Journal

journal haut

Cher journal,

Tout cela semble tellement irréel que je me saigne encore en priant pour que je ne me réveille pas. Ces dernières heures furent les plus intenses qu’il m’ait été accordés de vivre.

J’ai fait aujourd’hui la rencontre de Meven. Il a eu la générosité de me sortir d’un funeste sort, celui de finir submergé par la noirceur de cette ville. Je ne saisis pas encore l’importance de mon rôle à ses yeux, mais une chose est sûre: Je ferais tout pour régler cette immense dette que j’ai envers lui, bien qu’il ne sache pas de quel mal il m’a extirpé ce matin-là.
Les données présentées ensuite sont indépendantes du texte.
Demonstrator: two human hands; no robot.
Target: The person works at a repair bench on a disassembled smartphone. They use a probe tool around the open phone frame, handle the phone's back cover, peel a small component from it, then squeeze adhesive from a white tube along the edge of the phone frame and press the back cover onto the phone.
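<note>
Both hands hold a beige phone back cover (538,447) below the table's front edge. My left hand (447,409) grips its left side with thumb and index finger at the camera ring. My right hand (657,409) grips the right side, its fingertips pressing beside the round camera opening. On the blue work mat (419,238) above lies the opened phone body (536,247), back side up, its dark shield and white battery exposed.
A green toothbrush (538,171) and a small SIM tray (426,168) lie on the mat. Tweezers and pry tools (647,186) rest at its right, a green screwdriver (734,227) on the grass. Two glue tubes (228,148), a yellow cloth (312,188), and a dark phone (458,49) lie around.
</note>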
Ses relations en ville m’ont conduit à un travail, qui à l’en croire, est nécessaire pour survivre dans ce monde, car ici et je l’ai compris à mes dépends, tout se paie.
Aux heures vespérales, j’ai fait la rencontre du groupe Arkorner. Maintenant encore, les mots me manquent pour décrire comment des émotions dont je ne soupçonnais pas l’existence, vinrent à me saisir hors de ce corps frêle. Je compte bien mettre cette nuit à profit pour continuer mes écrits.

Je ne trouverais pas le sommeil, pas tant que des mots n’auront pas retranscrit au plus profond, le sens de ses émotions au fond de la fibre d’un papier.

Au fait ! Je ne t’écris plus de l’église, mais d’une chambre dans la zone tertiaire de Viria’s district. C’est l’appartement de Meven, il a accepté de me loger si en retour je l’aidais à payer son loyer. Même s’il s’en plaint, je le trouve plutôt grand. Si tu voyais ma chambre, elle a de quoi mettre au moins trois lits, et devine, je t’écris depuis un vrai bureau.

Ce soir, nous avons cuisiné assez pour manger toute une semaine! C’est ce que Meven a dit quand j’ai versé tout le sachet de pâte dans la casserole d’eau bouillante, j’en suis assez fier.

Tu sais, le monde extérieur est effrayant, mais tellement fascinant, pourvu de trouver quelqu’un qui sache le mettre en valeur. Je pense que je ne le remercierais jamais assez, aujourd’hui a été pour moi l’un des plus beaux jours que j’ai pu connaître.

Noah.

journal bas


Plus tard, dans la nuit.


– Foutue vessie. Pas étonnant, avec toute l’eau que j’ai bue…
Meven frappa son front de la paume de sa main en grommelant.
– J’n’aurais jamais dû laisser Noah gérer le dosage de sel dans les pâtes…
Après quelques pas en dehors de sa chambre, il repéra avec facilité la clenche de la salle de bain. Pour cause, un mince filet de lumière éclaircissait le plâtre du couloir. Meven se retourna vers la chambre de Noah.

Ben merde, on doit bien taper dans les trois heures du mat, et sa lumière n’est toujours pas éteinte ?

La minute qui suivit lui parût sans fin. Quand il eut enfin fini, Meven alla en direction du l’évier, qu’il ouvrit à la température la plus froide. Tout en se rinçant les mains, son regard parcourait un chemin défini à l’avance par sa routine, avant de tomber sur la bannette de linge sale.

C’est pas ses fringues d’aujourd’hui ça ?

Il resta longtemps dubitatif devant la pile de vêtement. À ce moment précis, Meven commença à se rendre compte qu’hormis ses espoirs placés en lui, Noah n’était rien d’autre qu’un parfait inconnu. Lequel se trouvait maintenant à quelques mètres de lui, dans son propre appartement. Il tira une longue moue, avant de faire quelques pas.

Pis merde, c’est quand même légitime que je cherche à savoir qui est ce mec. Se dit-il en plongeant ses mains dans la bannette blanche, avant de les ressortir brusquement.

Putain, c’est quoi ça !

Il recula de quelques pas, et plongea le regard dans ses mains. Il pensa être pris d’hallucinations durant un moment, avant qu’un vif regard en direction d’un vêtement remonté en surface dans l’action ne l’en dissuade.
Meven reposa longuement son regard en direction de ses mains, suintante de sang.
Dans la confusion, il passa énergiquement ses mains sous le jet d’eau de l’évier, peinant à rendre au filet d’eau maintenant rose, sa transparence naturelle.